Non, juste une coopérative d’habitation. La recette est simple et éprouvée, mais les logements en coopérative restent actuellement un mirage et une infime part du parc locatif genevois qui stagne à 4%. Et ce, en dépit d’un système bien rodé et de la présence d’acteurs compétents. Le fait est que certaines communes sont méfiantes ou privilégient les fondations communales – à grands frais publics. Quant à l’Etat, il s’avère incapable de mener une politique foncière active et significative depuis des décennies. Résultat: les promotions privées ont libre cours, les prix des loyers s’envolent et les services sociaux doivent ensuite subventionner les locataires soumis à des loyers stratosphériques.

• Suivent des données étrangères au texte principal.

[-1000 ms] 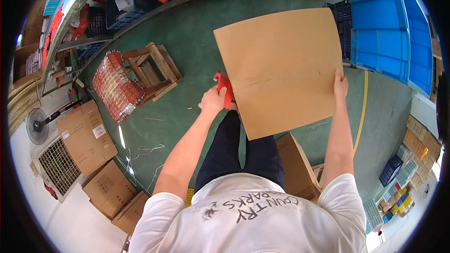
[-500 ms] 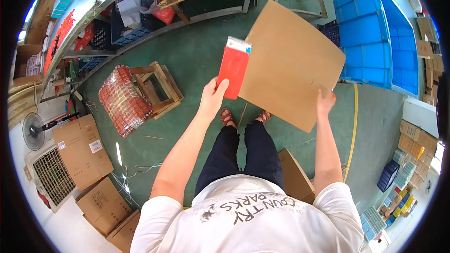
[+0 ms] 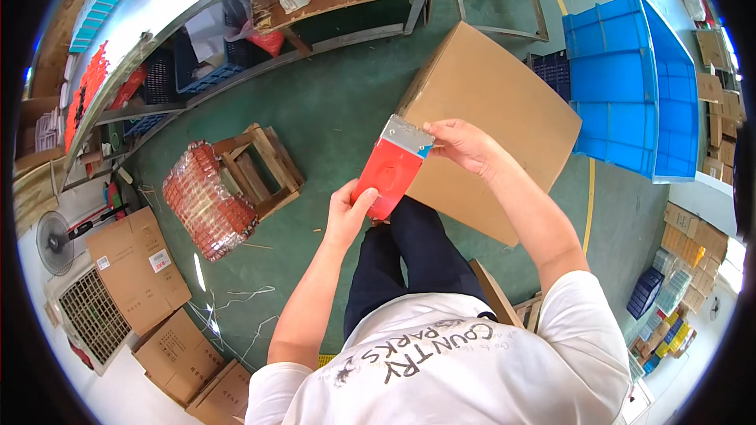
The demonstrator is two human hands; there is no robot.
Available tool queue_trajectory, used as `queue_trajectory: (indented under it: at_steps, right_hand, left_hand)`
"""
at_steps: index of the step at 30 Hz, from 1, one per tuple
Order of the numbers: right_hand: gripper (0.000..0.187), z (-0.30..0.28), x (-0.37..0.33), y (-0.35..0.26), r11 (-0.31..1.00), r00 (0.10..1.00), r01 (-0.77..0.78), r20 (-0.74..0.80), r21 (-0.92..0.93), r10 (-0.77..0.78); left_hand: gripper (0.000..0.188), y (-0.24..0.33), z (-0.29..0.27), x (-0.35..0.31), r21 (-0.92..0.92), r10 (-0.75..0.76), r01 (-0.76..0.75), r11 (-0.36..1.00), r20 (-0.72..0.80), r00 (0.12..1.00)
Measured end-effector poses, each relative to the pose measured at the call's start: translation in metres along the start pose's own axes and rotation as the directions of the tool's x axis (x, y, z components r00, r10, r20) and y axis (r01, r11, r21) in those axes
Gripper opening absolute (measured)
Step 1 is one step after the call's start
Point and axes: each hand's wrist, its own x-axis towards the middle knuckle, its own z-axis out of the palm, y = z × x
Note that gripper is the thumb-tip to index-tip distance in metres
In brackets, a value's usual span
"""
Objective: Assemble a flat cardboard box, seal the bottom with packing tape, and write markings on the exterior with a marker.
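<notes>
The person is standing over a green floor (image 3: 331, 110) and holding a red tape dispenser (image 3: 387, 173) in front of their body, just above their knees. The left hand (image 3: 349, 216) is gripping the dispenser's near, lower end, its fingers clamped around the red body, which seems to be steadying the tool. The right hand (image 3: 465, 145) is reaching across to the dispenser's far, grey metal end, with its fingers pinched together on the edge there, probably to catch the tape's loose end, though the tape itself is too small to make out. Both forearms are coming up from the lower edge, the left nearly straight, the right bent at the elbow and angling inward. A flat cardboard box (image 3: 488, 122) is standing tilted just behind the hands, apparently propped against the legs so both hands are free. A small wooden stool (image 3: 256, 169) is sitting well to the left.
</notes>
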Motion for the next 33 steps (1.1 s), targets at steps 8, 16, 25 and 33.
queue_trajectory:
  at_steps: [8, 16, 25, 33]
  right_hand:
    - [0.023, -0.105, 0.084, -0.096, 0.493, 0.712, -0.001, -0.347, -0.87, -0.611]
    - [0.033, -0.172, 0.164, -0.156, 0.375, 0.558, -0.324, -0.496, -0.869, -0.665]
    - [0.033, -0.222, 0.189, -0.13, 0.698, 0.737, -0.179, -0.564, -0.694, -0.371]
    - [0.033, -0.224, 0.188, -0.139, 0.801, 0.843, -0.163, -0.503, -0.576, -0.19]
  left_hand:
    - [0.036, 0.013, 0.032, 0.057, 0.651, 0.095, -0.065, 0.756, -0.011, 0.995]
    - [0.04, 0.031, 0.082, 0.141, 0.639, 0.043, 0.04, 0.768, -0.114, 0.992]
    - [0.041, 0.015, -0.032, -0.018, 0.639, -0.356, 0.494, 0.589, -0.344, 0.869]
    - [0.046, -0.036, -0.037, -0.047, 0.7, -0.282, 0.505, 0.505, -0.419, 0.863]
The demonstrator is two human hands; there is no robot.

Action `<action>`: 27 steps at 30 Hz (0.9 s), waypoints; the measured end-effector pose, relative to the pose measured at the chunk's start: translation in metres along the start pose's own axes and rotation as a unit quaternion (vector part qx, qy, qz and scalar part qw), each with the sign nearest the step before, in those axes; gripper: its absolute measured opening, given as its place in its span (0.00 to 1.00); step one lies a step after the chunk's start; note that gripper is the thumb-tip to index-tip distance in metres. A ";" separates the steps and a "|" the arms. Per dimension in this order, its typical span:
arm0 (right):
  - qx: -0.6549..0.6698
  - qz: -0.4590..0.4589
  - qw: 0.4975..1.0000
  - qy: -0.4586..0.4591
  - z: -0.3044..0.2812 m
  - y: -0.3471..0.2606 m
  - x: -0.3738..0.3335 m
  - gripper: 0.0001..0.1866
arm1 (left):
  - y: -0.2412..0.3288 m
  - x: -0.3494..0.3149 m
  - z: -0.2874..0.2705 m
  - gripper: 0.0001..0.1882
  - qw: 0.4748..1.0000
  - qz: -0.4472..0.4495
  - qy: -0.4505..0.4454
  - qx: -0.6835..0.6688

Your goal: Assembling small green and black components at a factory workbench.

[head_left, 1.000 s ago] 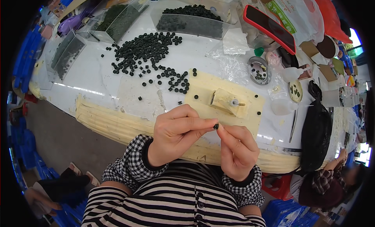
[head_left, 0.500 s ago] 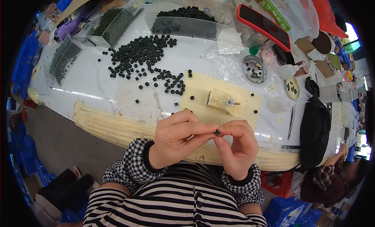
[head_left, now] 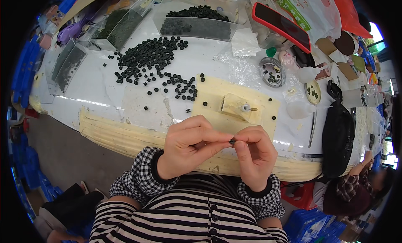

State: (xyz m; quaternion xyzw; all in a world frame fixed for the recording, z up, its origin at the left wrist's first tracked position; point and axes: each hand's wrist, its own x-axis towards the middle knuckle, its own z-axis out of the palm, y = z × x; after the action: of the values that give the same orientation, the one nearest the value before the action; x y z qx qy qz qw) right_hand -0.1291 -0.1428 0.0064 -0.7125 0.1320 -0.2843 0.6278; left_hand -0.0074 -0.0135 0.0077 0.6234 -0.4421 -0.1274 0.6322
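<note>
Between the fingertips of both hands, just over the table's near edge, is a small black round part, mostly covered by the fingers. My left hand pinches it from the left, thumb and forefinger pressed together. From the right, my right hand closes on the same part with thumb and forefinger. Beyond the hands stands a small tape-covered block with a metal pin sticking out to the right. It rests on a yellowish taped sheet. Several loose black parts lie on and around that sheet.
A heap of black parts spreads over the table at left. Clear bins line the back. At right are a red-cased phone, a round dish, tweezers and a black bag. Another person sits at far right.
My right thumb has shifted up and closed nearer the left fingertips, covering more of the small part. The view has moved slightly; the things on the table look unchanged.
</note>
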 end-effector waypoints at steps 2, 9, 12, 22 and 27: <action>-0.002 -0.004 1.000 -0.002 -0.001 0.001 0.000 0.04 | 0.000 0.000 0.000 0.13 1.000 -0.012 -0.001 -0.007; -0.068 -0.080 0.994 -0.003 -0.001 0.002 0.002 0.08 | 0.000 0.001 0.000 0.13 1.000 -0.014 0.013 -0.017; -0.099 -0.103 0.990 0.002 -0.001 0.001 0.003 0.09 | -0.002 0.000 0.000 0.13 1.000 -0.006 0.010 -0.018; -0.160 -0.151 0.975 0.026 0.000 -0.001 0.002 0.11 | 0.000 0.000 0.000 0.12 1.000 -0.022 -0.004 -0.013; -0.169 -0.155 0.973 0.030 0.000 -0.002 0.002 0.12 | 0.000 0.001 0.001 0.12 1.000 -0.019 -0.008 -0.014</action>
State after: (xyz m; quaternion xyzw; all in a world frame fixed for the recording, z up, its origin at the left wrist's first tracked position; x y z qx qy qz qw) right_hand -0.1275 -0.1434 0.0088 -0.8114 0.0851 -0.3730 0.4419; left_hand -0.0071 -0.0147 0.0077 0.6220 -0.4334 -0.1511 0.6345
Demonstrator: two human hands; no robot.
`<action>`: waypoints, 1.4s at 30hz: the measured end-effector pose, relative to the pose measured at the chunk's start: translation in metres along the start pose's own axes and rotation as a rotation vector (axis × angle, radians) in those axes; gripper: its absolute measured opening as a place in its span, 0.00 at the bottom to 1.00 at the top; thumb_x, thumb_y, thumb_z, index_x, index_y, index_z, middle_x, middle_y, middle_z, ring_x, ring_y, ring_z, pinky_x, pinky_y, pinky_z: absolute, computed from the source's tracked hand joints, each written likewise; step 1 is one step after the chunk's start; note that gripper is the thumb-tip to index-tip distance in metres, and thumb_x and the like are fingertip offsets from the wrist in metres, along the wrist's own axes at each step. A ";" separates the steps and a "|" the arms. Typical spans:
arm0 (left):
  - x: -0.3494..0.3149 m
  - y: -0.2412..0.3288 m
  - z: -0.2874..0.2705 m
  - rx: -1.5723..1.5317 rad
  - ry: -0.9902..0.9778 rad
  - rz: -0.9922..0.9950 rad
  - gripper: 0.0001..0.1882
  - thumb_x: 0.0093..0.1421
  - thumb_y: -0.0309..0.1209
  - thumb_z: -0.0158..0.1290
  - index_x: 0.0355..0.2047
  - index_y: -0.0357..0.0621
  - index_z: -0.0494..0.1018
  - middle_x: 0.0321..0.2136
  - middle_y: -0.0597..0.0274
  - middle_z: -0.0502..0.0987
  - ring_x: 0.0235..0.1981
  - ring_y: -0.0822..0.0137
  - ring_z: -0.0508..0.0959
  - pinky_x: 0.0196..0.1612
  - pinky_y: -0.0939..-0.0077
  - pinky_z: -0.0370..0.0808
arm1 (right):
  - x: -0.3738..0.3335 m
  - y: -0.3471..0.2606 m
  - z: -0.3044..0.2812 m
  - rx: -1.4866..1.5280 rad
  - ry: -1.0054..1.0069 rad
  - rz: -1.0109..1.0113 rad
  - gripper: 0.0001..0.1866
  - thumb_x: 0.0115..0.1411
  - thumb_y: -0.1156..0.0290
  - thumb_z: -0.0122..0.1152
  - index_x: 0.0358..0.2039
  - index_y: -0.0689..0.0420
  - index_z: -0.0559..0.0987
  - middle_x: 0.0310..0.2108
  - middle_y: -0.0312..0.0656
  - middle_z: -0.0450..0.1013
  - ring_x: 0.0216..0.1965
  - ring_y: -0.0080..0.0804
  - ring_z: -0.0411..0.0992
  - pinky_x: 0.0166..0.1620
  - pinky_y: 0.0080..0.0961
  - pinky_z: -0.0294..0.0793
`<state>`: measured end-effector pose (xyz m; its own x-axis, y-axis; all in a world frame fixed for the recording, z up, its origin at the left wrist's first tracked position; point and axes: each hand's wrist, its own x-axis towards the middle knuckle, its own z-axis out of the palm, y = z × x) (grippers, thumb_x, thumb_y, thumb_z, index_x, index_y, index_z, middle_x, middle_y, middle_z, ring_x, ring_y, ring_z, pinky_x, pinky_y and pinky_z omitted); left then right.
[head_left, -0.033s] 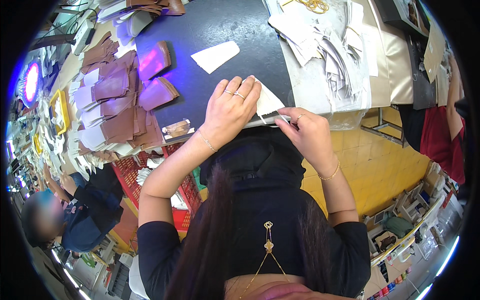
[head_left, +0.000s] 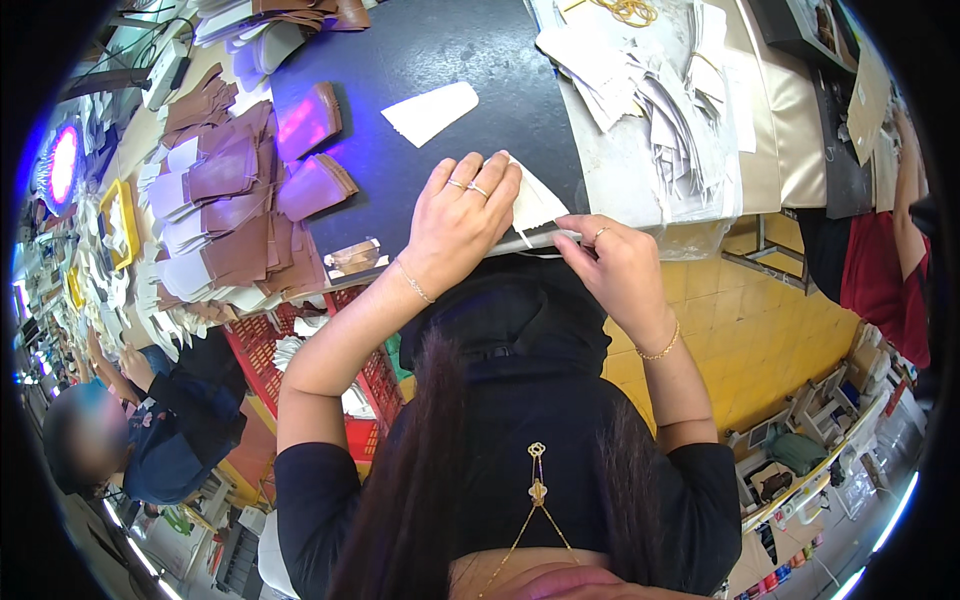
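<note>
A cream-white piece [head_left: 537,203] with a jagged near edge lies at the front edge of the black work mat [head_left: 385,55]. My left hand [head_left: 465,212] rests over its left side, fingers side by side and pressing it down. At the piece's right corner, my right hand [head_left: 612,262] has thumb and index finger drawn together. A thin white strip [head_left: 525,240] hangs from the near edge and bends toward that pinch; the fingers partly hide its end. Farther back on the mat lies a similar cream-white piece [head_left: 432,113], apart from both hands.
Two brown stacks [head_left: 317,187] sit on the mat's left side, beside many layered brown and white pieces [head_left: 225,215]. On the right, white cut pieces [head_left: 660,115] lie on a plastic-covered surface. A red basket [head_left: 365,390] stands below the table. Another person [head_left: 180,430] is at left.
My right thumb has moved slightly up toward the index finger. The thin strip now loops lower, along the table's edge. My left hand stays put.
</note>
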<state>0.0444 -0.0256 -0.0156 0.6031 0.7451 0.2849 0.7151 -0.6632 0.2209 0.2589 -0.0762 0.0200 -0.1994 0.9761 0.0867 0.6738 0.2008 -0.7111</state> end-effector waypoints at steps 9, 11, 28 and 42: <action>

Pourtant, les premières coopératives d’habitation se sont développées dès le début du XIXe siècle, notamment les fameuses cité-jardin ouvrières. La solidité et l’intérêt de l’habitat coopératif ont ensuite fait leurs preuves et le modèle s’est développé dès l’après-guerre. Aujourd’hui, la Confédération suisse promeut les coopératives et organise régulièrement des colloques à ce sujet. Cependant, le bilan des coopératives en Suisse romande reste bien maigre.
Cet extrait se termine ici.